1Division of Urology, Department of Surgery, Tri-service General Hospital, National Defence Medical Center, Taipei City, Taiwan
2Graduate Institute of Integrated Medicine, College of Chinese Medicine, College of Medicine, Research Center for Chinese Medicine & Acupuncture, China Medical University, Management Office for Health Data, China Medical University Hospital, Taichung City, Taiwan
3Sex Hormone Research Center, Departments of Obstetrics and Gynecology, Urology, and Medical Research, China Medical University Hospital, Taichung City, Taiwan


Objectives: This study aims to investigate the correlation of ankylosing spondylitis (AS) with nephrolithiasis by performing a nationwide population- based cohort study.
Patients and methods: The data used in this retrospective cohort study were collected from the Taiwan National Health Insurance Research database. The study included a total of 3,334 AS patients (1,914 males, 1,420 females; mean age 44.51±16.83 years; range 22 to 79 years) and 13,336 non-AS patients (7,656 males, 5,680 females; mean age 44.27±17.01 years; range 21 to 78 years) who had been followed-up on an average of 6.78 years and 6.75 years, respectively, between January 2000 and December 2008.
Results: The percentage of newly diagnosed nephrolithiasis was 4.8% in all study subjects. However, the percentages of newly diagnosed nephrolithiasis were 5.76% and 4.58% in the AS and non-AS cohorts, respectively. After adjusting the patients’ sex, age, urbanization level, and comorbidities, the hazard ratio obtained from our multivariable Cox model was 1.19.
Conclusion: Our study findings indicate that patients with AS are more likely to develop nephrolithiasis than non-AS patients.

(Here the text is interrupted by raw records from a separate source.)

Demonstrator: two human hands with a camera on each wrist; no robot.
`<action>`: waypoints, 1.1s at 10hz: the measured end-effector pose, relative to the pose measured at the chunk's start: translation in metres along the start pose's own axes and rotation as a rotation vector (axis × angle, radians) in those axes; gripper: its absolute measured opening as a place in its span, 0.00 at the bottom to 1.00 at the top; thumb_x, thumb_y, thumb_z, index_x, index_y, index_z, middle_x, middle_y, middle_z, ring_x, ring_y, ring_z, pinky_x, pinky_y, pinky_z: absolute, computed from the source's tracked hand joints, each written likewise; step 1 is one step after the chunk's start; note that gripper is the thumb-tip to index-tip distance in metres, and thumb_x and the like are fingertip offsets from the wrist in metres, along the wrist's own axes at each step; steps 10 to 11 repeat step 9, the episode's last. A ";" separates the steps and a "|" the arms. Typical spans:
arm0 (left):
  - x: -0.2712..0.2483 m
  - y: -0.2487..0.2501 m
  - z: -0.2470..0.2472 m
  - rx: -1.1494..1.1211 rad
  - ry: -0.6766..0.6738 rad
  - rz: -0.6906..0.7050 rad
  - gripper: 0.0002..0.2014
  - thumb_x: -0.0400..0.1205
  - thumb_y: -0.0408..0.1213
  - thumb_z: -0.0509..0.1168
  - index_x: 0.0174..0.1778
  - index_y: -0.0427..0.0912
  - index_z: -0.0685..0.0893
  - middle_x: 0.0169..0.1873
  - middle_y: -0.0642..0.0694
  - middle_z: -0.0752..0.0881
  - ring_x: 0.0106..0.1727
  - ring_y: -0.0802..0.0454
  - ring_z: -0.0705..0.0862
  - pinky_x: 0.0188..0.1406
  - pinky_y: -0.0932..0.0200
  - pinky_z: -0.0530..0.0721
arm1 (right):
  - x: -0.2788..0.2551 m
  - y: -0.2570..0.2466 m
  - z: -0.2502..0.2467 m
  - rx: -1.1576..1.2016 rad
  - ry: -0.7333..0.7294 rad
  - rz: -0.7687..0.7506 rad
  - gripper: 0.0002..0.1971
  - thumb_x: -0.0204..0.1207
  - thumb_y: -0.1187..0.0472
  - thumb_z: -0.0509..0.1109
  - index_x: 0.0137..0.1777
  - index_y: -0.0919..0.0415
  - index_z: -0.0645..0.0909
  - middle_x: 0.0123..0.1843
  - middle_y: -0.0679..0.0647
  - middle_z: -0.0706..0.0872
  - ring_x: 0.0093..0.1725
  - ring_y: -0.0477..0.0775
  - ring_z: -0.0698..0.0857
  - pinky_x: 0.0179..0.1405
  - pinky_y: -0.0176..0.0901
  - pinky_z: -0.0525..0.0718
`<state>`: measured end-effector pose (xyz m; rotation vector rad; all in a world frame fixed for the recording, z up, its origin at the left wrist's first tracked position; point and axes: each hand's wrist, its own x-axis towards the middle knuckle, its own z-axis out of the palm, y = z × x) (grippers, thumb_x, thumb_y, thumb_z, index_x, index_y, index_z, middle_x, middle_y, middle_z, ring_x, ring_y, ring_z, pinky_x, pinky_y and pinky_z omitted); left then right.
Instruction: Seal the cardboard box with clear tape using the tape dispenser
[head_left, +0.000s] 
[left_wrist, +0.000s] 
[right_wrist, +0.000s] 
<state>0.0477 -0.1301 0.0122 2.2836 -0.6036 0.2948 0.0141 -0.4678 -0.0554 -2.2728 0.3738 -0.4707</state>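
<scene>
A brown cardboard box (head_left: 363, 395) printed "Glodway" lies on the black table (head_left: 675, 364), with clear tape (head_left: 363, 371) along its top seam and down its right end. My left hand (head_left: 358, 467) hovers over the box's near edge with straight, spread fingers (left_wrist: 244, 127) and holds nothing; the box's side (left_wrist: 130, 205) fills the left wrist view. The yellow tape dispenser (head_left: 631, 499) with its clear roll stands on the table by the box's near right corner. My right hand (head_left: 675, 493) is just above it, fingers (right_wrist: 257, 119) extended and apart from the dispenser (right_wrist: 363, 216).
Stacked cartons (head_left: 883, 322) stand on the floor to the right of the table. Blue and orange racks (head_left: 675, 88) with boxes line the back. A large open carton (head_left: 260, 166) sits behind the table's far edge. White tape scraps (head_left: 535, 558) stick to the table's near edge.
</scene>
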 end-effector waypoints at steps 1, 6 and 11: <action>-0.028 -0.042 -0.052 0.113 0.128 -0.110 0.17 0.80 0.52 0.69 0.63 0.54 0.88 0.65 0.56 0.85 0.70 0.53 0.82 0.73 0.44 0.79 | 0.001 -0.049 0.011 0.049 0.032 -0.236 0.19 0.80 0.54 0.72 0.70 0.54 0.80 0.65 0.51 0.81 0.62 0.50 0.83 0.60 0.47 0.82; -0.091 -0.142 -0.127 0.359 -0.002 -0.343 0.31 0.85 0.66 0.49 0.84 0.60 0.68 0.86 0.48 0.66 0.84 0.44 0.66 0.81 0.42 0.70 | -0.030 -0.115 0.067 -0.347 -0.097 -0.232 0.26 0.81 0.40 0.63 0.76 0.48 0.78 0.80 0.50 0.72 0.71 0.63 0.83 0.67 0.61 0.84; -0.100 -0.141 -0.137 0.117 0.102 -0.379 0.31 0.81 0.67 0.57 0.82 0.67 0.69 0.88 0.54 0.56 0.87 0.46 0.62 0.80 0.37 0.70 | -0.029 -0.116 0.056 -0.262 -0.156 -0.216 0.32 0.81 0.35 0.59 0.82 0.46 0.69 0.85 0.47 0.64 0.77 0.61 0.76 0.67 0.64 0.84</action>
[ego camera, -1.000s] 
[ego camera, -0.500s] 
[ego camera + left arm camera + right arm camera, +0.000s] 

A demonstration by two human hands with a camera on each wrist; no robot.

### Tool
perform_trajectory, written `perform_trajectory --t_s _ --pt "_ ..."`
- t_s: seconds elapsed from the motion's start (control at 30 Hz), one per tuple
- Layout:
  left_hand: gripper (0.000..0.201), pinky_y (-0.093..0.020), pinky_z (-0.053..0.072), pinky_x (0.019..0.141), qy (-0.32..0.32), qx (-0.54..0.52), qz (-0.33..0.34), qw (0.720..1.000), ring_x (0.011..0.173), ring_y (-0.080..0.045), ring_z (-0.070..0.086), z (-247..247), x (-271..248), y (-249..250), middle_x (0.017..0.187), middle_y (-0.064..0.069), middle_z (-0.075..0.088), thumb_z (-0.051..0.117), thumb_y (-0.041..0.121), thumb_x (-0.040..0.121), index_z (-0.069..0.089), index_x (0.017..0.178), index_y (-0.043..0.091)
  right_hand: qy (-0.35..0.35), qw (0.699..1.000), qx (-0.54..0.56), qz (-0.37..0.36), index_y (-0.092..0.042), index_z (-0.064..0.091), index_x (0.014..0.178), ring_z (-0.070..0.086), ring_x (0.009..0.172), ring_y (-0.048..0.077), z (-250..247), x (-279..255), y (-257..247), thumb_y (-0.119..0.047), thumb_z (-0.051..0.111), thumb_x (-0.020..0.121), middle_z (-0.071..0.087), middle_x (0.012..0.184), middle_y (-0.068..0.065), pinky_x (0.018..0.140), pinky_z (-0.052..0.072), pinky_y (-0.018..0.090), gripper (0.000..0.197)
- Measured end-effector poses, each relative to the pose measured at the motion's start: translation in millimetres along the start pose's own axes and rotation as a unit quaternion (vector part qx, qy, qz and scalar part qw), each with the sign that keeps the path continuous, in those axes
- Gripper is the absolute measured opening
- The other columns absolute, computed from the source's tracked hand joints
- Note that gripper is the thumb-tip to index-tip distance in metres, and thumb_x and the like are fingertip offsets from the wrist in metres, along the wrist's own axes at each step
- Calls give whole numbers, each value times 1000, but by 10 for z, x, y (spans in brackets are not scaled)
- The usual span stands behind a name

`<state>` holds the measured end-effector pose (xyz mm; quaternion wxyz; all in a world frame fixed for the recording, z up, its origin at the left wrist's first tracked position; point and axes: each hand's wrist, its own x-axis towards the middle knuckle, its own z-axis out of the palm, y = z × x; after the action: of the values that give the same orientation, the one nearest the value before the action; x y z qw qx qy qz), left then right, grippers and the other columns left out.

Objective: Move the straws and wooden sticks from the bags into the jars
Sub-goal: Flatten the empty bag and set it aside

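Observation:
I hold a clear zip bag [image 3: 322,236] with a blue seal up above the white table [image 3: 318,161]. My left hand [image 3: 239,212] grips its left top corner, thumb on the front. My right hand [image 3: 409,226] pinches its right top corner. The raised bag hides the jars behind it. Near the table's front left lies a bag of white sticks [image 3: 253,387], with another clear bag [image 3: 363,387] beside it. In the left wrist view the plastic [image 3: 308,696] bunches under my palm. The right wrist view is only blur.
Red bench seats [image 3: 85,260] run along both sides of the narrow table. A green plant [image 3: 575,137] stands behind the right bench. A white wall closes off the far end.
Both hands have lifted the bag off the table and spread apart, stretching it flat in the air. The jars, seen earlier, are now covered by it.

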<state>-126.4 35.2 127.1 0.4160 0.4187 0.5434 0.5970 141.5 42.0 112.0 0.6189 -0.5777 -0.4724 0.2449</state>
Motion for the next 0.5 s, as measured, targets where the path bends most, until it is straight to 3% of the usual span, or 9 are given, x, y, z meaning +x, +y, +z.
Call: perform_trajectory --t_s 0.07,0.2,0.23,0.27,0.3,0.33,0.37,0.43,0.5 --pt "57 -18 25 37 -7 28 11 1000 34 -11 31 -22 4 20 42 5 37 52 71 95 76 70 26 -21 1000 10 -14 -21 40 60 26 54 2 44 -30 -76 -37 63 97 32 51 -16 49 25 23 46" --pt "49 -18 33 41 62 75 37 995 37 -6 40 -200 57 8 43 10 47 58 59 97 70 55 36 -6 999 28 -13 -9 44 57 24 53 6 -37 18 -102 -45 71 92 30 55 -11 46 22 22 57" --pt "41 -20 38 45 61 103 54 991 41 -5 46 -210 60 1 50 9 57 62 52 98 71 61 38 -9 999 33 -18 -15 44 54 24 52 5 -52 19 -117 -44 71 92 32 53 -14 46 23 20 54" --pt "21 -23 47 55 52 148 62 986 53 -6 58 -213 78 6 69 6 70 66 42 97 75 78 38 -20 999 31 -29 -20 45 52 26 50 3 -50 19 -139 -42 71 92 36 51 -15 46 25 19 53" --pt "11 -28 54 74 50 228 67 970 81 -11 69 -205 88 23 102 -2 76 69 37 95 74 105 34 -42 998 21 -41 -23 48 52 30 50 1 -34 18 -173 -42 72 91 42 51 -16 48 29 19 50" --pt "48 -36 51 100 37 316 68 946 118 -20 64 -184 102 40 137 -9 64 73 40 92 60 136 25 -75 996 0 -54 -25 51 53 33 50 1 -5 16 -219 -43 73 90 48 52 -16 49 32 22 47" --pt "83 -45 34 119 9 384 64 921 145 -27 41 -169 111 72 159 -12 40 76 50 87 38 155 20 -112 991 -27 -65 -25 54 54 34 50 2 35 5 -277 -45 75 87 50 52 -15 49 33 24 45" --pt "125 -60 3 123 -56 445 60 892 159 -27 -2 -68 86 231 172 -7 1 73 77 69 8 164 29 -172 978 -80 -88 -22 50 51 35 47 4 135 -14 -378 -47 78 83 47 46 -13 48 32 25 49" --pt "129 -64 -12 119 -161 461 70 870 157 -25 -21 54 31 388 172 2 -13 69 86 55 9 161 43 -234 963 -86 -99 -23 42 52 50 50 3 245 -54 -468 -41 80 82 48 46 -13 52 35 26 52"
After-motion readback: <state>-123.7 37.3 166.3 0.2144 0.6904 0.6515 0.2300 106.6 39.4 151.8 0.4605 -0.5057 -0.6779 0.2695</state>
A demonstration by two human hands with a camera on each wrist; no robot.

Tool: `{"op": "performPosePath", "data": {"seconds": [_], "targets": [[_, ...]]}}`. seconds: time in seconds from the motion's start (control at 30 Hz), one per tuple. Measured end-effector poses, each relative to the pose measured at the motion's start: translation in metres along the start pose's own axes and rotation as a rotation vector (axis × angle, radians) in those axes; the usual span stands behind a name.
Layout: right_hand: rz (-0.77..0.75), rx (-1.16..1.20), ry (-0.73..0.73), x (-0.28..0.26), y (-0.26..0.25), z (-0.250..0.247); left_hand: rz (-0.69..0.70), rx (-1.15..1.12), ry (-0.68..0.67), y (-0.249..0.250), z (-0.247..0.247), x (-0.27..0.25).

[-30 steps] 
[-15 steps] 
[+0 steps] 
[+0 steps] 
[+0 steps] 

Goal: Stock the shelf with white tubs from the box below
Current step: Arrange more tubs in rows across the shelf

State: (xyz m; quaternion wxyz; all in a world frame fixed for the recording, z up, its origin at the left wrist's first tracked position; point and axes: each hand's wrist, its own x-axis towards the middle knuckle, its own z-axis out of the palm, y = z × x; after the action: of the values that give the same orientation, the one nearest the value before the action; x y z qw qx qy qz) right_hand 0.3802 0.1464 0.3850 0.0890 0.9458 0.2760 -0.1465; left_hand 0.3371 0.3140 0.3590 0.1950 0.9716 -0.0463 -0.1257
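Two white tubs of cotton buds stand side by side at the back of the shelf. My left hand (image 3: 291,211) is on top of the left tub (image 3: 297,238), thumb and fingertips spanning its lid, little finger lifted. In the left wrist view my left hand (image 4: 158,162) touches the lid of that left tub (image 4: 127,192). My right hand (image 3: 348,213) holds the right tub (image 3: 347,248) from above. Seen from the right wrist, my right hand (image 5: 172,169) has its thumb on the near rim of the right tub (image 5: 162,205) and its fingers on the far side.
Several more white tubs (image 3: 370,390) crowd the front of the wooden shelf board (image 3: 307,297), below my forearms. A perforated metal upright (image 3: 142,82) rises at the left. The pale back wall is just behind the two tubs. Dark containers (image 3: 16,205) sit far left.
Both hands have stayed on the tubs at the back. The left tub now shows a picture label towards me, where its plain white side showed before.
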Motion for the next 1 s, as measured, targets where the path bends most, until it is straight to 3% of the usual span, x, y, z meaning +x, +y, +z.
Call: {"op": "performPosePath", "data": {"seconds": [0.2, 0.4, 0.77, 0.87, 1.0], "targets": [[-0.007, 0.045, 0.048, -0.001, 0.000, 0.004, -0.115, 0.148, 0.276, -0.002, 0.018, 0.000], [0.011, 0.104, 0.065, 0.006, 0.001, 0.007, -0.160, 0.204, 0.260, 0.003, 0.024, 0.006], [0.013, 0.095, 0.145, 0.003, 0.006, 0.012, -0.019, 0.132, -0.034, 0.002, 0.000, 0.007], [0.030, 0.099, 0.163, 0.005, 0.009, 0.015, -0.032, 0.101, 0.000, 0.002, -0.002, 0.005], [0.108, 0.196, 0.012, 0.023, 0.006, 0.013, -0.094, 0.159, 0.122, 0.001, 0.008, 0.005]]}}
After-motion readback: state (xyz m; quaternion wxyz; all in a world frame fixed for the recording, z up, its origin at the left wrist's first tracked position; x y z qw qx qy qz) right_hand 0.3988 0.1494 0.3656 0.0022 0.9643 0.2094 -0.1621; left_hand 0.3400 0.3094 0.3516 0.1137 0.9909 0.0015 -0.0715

Ankylosing spondylitis (AS) is known as a chronic inflammatory rheumatic disorder which mainly affects the axial skeleton such as spinal and sacroiliac joints. In addition, AS sometimes affects the peripheral joints and nonarticular structures such as in associated diseases including acute uveitis, psoriasis, and inflammatory bowel disease.(1) The prevalence of AS in Taiwan is approximately 0.2% to 0.3% of its overall population,(2) which is similar to that of Europe as well as North America.(3) On the other hand, nephrolithiasis is known as a common urological disease with an average prevalence of 10% to 15% in world population.(4) Typical symptoms include renal colic and hematuria, while other symptoms such as radiating pain, and gastrointestinal and lower urinary tract symptoms are also common.(5)

Most of the urinary stones (over 80%) are known to be calcium containing. Altered calcium metabolism and hyperuricemia have often been observed among severe AS patients or those with extensive disease duration.(6) Since AS patients tend to have a higher risk of inflammatory bowel disease, this further leads to patients’ increased absorption of calcium and oxalate.(7) Overall, these circumstances raise our concern whether AS should considered as one of the many risk factors which might lead to nephrolithiasis.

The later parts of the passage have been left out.